AP: In a nutshell, I’m a business journalist who used to be a classical musician, and, when quite young, believed Narnia was a real place. I’m only sort of kidding about the last item.
When it comes to fiction, I fall into the late bloomer category. While I’ve always written short stories as well as nonfiction, I didn’t start submitting until about three years ago. That was when I had the realization that since I preferred to read fantasy and science fiction, I should write in the genre instead of literary-type fiction. Then things started to click for me.
Before going into journalism, I was a classical music geek. In high school, I attended the Juilliard Pre-College program and then graduated from the Eastman School of Music with a bachelor of music. I play the viola, and yes, I enjoy a good viola joke, although I may have heard them all by now. I still play, and take lessons with a talented teacher.
Since Sept. 2013, I have been a slush reader at Clarkesworld, which has been a great experience.
My husband, two daughters and I moved to Burlington, Vermont from New York City several years ago, and I now own cross-country skis and a good pair of snow boots.
SM: Death Comes For The Microbot was a huge hit for FFO. Congratulations! Please tell us how you came up with the story!
AP: Thanks! The story came out of a short-story class that I took with Cat Rambo, who had us brainstorm several titles within three minutes. This is a great exercise for anyone who needs to get their creative juices oozing, by the way.
The title came to mind as an homage to “Death Comes for the Archbishop,” a novel by Willa Cather that tracks two long-time friends, a bishop and a vicar, as they travel through New Mexico. But by the end of the book, the pair are old, and death arrives.

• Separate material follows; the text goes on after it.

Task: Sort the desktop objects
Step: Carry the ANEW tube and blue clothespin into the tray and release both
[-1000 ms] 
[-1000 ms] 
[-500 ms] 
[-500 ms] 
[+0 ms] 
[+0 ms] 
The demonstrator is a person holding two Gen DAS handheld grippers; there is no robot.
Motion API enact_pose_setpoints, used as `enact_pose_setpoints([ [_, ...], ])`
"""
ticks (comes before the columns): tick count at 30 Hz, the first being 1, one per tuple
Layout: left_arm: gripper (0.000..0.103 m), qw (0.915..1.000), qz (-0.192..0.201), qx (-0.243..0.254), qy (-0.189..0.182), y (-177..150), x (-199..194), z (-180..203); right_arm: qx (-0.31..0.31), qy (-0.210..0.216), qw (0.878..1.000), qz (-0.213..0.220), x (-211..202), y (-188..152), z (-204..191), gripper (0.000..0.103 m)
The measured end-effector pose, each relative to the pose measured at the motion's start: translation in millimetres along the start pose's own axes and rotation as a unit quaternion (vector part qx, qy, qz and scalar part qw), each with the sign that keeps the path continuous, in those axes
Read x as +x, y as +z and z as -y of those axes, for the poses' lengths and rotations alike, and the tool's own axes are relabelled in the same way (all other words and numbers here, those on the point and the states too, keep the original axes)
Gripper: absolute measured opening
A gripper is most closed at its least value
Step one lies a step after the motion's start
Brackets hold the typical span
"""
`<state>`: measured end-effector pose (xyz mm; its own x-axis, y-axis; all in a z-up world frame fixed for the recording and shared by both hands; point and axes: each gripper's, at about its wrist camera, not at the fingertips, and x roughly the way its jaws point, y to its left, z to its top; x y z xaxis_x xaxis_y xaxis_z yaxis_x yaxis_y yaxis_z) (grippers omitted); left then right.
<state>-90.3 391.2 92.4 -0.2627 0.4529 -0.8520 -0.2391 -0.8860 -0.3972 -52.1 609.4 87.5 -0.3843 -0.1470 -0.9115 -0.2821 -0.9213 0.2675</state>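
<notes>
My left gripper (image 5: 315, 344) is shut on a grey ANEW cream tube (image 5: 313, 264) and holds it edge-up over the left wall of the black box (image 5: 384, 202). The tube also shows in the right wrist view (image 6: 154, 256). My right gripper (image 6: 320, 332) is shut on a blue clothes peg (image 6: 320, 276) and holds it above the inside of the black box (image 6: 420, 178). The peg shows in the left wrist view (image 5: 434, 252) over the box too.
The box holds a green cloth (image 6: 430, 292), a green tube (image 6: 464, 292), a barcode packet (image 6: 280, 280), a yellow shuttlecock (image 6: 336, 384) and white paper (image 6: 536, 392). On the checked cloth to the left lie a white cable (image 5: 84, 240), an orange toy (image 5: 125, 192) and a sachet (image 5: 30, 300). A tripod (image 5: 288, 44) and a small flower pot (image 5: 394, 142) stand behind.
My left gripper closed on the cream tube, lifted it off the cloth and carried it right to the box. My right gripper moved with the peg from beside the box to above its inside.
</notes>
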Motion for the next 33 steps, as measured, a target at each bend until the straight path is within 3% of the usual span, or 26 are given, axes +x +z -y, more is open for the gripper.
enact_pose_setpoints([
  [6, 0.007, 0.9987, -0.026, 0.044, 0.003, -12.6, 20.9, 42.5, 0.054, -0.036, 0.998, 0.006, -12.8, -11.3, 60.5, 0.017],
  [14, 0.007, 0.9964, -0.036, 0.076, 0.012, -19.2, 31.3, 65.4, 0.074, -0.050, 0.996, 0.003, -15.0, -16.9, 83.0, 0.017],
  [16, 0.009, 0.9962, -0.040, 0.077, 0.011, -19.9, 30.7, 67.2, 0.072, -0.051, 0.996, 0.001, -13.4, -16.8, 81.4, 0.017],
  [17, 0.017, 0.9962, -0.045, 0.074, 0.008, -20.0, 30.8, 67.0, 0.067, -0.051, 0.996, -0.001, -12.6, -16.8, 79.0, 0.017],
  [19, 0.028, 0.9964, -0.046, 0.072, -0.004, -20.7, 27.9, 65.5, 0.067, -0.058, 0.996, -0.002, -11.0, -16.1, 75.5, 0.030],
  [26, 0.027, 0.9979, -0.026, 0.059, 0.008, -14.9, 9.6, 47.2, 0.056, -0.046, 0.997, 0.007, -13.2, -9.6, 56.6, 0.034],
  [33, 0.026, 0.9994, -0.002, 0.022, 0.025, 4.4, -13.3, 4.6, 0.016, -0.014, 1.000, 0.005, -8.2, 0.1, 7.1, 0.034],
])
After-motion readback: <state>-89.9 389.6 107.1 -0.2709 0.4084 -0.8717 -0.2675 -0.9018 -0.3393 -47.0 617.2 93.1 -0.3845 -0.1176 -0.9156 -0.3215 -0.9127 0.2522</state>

It’s a very moving novel, written in a simple, straightforward style. (As a side note, I grew up in a Willa Cather-focused house, as my mom is a lifelong fan and even bought and restored house in Cather’s hometown, Red Cloud, Nebraska, that was featured in her novel “My Antonia.”)
When I started thinking about the title, I focused on the themes it suggested: technology, something both independent and advanced, yet small and fragile; and death, that huge, inescapable force.
From there, I imagined the bots: a set of insect-inspired creatures, both analogous to the natural world yet foreign to it. I wondered what it would be like for those bots to encounter their ends; what it would be like to face obsolescence for a creature that’s not quite alive, yet sentient. What would be important for those creatures?
SM: On your blog you mentioned that the story changed a lot as you were going through drafts. Can you walk us through the changes that have been made?
After I wrote the first draft, my writing group critiqued it, offering a lot of helpful advice that shaped the next drafts of the story. While the basic bones were there in the first draft, it had issues ranging from length (it was too long to be flash) to characterization. The doctor, for one, was a lot less sympathetic in the first draft, which took the focus away from the microbots and the meat of the story.
The title also changed after receiving feedback, with my writing group pointing out that the initial title — “Death Comes from the Nanobot” — didn’t really work because Bee and Cricket were too large to be nanobots. Suzanne Vincent, the editor of Flash Fiction Online, also had some helpful suggestions about the clarifying the tech that brought the story into final shape for publication.
Flash fiction offers a creative challenge to writers almost like no other: how to create a complete story, with a strong arc, that also hits an emotional core within no more than 1,000 words.
SM: Sentient robots or nanomachines and their humanity are often explored in science fiction, but your story is remarkably short, yet poignant. Emotional pay-off is important in flash fiction. How did you make Bee such a relatable character?
AP: The key to Bee was its childlike approach to its world. That’s one reason why so many robot stories are loved by readers; think of Wall-E, another innocent machine that is eager to make a connection and is trying to make sense of what’s going on around it. Robots can also lack the baggage that humans lug around; in my story’s case, I wanted the microbots to be genderless, wiping away another layer of preconceptions about male/female roles.
SM: You are a Viable Paradise workshop alumna. Can you share some of the wisdom you learned at the workshop?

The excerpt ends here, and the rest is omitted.